## Task brief
Return the listing exactly. Keep no pictures.
Collected material Start Marker
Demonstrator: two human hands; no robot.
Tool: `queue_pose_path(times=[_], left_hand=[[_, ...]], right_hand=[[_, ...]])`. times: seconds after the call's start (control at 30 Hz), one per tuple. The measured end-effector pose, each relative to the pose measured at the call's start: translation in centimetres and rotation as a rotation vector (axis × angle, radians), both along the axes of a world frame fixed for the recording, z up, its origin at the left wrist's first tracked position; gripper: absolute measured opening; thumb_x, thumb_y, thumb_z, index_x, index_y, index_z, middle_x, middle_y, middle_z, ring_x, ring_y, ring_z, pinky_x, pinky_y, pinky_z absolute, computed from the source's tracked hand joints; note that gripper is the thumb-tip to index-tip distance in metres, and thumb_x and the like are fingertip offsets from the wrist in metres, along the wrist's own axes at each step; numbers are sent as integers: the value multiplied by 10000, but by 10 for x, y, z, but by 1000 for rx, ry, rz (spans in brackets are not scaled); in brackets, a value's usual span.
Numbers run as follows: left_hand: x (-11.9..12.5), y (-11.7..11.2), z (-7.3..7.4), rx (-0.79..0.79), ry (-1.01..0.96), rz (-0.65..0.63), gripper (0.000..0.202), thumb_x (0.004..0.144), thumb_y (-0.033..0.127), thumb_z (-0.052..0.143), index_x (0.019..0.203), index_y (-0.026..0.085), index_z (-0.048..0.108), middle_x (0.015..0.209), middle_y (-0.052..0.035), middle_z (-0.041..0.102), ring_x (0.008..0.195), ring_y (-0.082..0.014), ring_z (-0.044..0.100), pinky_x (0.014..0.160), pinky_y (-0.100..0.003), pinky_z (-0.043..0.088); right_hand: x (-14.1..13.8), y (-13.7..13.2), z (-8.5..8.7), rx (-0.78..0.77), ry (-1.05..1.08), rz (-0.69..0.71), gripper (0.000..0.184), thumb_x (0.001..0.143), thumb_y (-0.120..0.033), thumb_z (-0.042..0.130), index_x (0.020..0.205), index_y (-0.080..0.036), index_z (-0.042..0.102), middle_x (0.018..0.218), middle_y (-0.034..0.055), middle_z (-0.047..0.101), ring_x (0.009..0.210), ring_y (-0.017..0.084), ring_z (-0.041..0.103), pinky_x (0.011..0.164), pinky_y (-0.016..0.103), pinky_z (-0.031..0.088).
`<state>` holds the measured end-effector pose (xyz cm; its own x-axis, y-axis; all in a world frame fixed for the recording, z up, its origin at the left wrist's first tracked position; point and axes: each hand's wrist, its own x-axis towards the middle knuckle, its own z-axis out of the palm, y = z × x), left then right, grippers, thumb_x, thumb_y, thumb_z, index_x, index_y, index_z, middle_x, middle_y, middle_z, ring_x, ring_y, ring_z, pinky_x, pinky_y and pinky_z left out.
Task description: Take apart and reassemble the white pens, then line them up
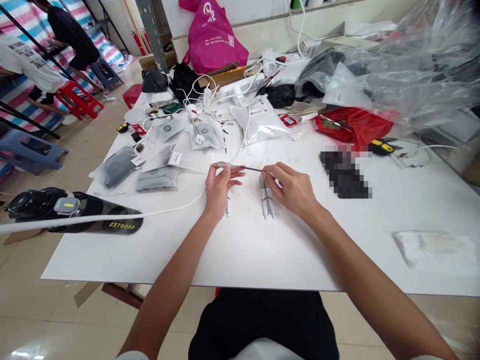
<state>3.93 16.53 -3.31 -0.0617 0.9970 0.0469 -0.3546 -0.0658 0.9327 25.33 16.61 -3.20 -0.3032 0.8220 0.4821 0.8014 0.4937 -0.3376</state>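
Note:
My left hand (218, 187) pinches a silver-grey pen barrel (224, 165) between thumb and forefinger, its other fingers loosely extended. A thin dark rod, apparently a pen refill (252, 169), runs from the barrel's right end to my right hand (290, 187). The fingertips of that hand are closed on the rod's far end. Both hands are just above the white table. Below my right fingers lie several silver pens (267, 205) side by side. Another slim silver pen (228, 206) lies beneath my left hand, partly hidden by it.
A black bottle (75, 212) lies at the left, with a white cable (165, 212) passing over it. Bagged packages (157, 179), tangled cables and a white pouch (258, 120) crowd the back. On the right are a pixelated dark object (345, 175) and a clear packet (435, 249). Two people sit far left.

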Motion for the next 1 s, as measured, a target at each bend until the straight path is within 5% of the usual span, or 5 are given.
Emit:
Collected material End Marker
## Exercise answer
Demonstrator: two human hands; no robot.
Tool: `queue_pose_path(times=[_], left_hand=[[_, ...]], right_hand=[[_, ...]])`. times: seconds after the call's start (control at 30 Hz), one per tuple. The measured end-effector pose, each relative to the pose measured at the call's start: translation in centimetres and rotation as a rotation vector (axis × angle, radians), both along the axes of a world frame fixed for the recording, z up, its origin at the left wrist's first tracked position; gripper: absolute measured opening; thumb_x, thumb_y, thumb_z, index_x, index_y, index_z, middle_x, middle_y, middle_z, ring_x, ring_y, ring_z, pinky_x, pinky_y, pinky_z absolute, computed from the source's tracked hand joints; note that gripper is the thumb-tip to index-tip distance in metres, and thumb_x and the like are fingertip offsets from the wrist in metres, along the wrist's own axes at each step; numbers are sent as integers: the value multiplied by 10000, but by 10 for x, y, z, but by 1000 for rx, ry, rz (spans in brackets are not scaled); in brackets, a value's usual span.
Numbers run as follows: left_hand: x (-11.9..12.5), y (-11.7..11.2), z (-7.3..7.4), rx (-0.79..0.79), ry (-1.01..0.96), rz (-0.65..0.63), gripper (0.000..0.202), thumb_x (0.004..0.144), thumb_y (-0.033..0.127), thumb_z (-0.052..0.143), index_x (0.019..0.203), index_y (-0.026..0.085), index_z (-0.048..0.108), middle_x (0.015..0.209), middle_y (-0.052..0.035), middle_z (-0.041..0.102), ring_x (0.008..0.195), ring_y (-0.082..0.014), ring_z (-0.044..0.100), pinky_x (0.014..0.160), pinky_y (-0.100..0.003), pinky_z (-0.043..0.088); right_hand: x (-14.1..13.8), y (-13.7..13.2), z (-8.5..8.7), rx (-0.78..0.77), ry (-1.05..1.08), rz (-0.69..0.71), gripper (0.000..0.184), thumb_x (0.001..0.143), thumb_y (-0.120..0.033), thumb_z (-0.042..0.130), index_x (0.020..0.205), index_y (-0.080..0.036), index_z (-0.042..0.102), middle_x (0.018..0.218), middle_y (-0.034..0.055), middle_z (-0.047..0.101), ring_x (0.009..0.210), ring_y (-0.017..0.084), ring_z (-0.041..0.103), pinky_x (0.011..0.164), pinky_y (-0.016..0.103), pinky_z (-0.031..0.088).
`<state>` holds the measured end-effector pose (xyz cm; its own x-axis, y-axis; all in a world frame fixed for the recording, z up, its origin at the left wrist's first tracked position; point and axes: each hand's wrist, its own x-axis towards the middle knuckle, its own z-axis out of the palm, y = z × x), left then right, grippers, thumb_x, thumb_y, thumb_z, index_x, index_y, index_z, middle_x, middle_y, middle_z, ring_x, ring_y, ring_z, pinky_x, pinky_y and pinky_z left out.
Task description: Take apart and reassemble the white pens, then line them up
<state>3.93 16.53 -3.31 -0.0617 0.9970 0.0469 -0.3546 -0.0658 0.9327 25.33 16.61 -3.20 -0.3032 0.8220 0.4821 0.8014 0.4937 -0.3376</state>
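Note:
My left hand (218, 187) pinches a silver-grey pen barrel (224, 165) between thumb and forefinger, its other fingers loosely extended. A thin dark rod, apparently a pen refill (252, 169), runs from the barrel's right end to my right hand (290, 187). The fingertips of that hand are closed on the rod's far end. Both hands are just above the white table. Below my right fingers lie several silver pens (267, 205) side by side. Another slim silver pen (228, 206) lies beneath my left hand, partly hidden by it.
A black bottle (75, 212) lies at the left, with a white cable (165, 212) passing over it. Bagged packages (157, 179), tangled cables and a white pouch (258, 120) crowd the back. On the right are a pixelated dark object (345, 175) and a clear packet (435, 249). Two people sit far left.
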
Motion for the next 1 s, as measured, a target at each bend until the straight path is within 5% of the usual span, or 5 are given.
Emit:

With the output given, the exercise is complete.